▸ **Work task**
Although the data below contains pictures, please reproduce only its words, exactly.

▸ **Material provided**
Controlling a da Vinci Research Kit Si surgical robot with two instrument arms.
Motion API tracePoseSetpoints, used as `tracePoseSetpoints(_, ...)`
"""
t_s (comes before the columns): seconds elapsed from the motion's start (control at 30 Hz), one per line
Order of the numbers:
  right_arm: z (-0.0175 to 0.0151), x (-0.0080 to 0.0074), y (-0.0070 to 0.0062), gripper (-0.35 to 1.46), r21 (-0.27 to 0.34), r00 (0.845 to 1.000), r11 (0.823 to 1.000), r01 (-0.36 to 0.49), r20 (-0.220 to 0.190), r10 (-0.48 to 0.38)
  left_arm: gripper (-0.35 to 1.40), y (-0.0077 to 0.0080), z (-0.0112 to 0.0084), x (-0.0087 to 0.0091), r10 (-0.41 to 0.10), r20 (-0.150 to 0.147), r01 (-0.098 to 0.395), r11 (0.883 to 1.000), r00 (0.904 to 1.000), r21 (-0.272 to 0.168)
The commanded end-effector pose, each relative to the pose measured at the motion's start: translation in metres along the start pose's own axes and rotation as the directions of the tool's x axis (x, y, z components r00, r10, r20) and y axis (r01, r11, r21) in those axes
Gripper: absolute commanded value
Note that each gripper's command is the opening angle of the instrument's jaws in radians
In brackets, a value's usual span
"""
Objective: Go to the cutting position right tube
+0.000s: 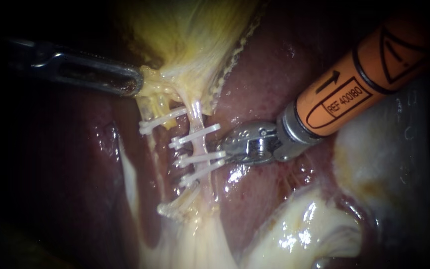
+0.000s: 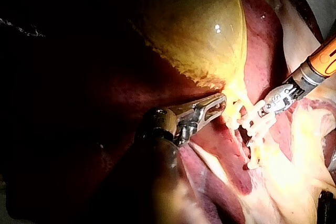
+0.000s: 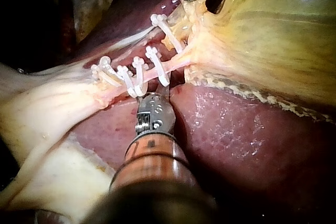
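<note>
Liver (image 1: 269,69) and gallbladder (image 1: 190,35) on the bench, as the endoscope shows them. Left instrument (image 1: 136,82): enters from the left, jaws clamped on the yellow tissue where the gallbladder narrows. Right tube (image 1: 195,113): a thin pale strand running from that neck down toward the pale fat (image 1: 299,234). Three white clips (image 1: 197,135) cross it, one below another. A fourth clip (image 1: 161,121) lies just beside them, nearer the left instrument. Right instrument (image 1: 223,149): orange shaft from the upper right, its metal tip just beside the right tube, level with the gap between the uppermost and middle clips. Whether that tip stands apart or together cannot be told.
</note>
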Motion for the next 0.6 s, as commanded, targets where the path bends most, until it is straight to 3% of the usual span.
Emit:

▸ **Task solution**
Controlling a da Vinci Research Kit Si surgical robot with two instrument arms.
Motion API tracePoseSetpoints, used as `tracePoseSetpoints(_, ...)`
"""
t_s (comes before the columns): seconds elapsed from the motion's start (control at 30 Hz), one per line
Order of the numbers:
  right_arm: z (-0.0175 to 0.0151), x (-0.0080 to 0.0074), y (-0.0070 to 0.0062), gripper (-0.35 to 1.46), r21 (-0.27 to 0.34), r00 (0.845 to 1.000), r11 (0.823 to 1.000), r01 (-0.36 to 0.49), r20 (-0.220 to 0.190), r10 (-0.48 to 0.38)
  left_arm: gripper (-0.35 to 1.40), y (-0.0077 to 0.0080), z (-0.0112 to 0.0084), x (-0.0087 to 0.0091), r10 (-0.41 to 0.10), r20 (-0.150 to 0.147), r01 (-0.098 to 0.395), r11 (0.883 to 1.000), r00 (0.904 to 1.000), r21 (-0.272 to 0.168)
The commanded end-effector pose, each relative to the pose measured at the motion's start: translation in metres along the start pose's own axes and rotation as the directions of the tool's x axis (x, y, z components r00, r10, r20) and y axis (r01, r11, r21) in those axes
Gripper: absolute commanded value
Note that each gripper's command is the opening angle of the instrument's jaws in radians
In brackets, a value's usual span
"""
Objective: Go to the cutting position right tube
+0.000s: 
+0.000s: 
+0.000s: 
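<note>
Liver (image 1: 269,69) and gallbladder (image 1: 190,35) on the bench, as the endoscope shows them. Left instrument (image 1: 136,82): enters from the left, jaws clamped on the yellow tissue where the gallbladder narrows. Right tube (image 1: 195,113): a thin pale strand running from that neck down toward the pale fat (image 1: 299,234). Three white clips (image 1: 197,135) cross it, one below another. A fourth clip (image 1: 161,121) lies just beside them, nearer the left instrument. Right instrument (image 1: 223,149): orange shaft from the upper right, its metal tip just beside the right tube, level with the gap between the uppermost and middle clips. Whether that tip stands apart or together cannot be told.
</note>
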Motion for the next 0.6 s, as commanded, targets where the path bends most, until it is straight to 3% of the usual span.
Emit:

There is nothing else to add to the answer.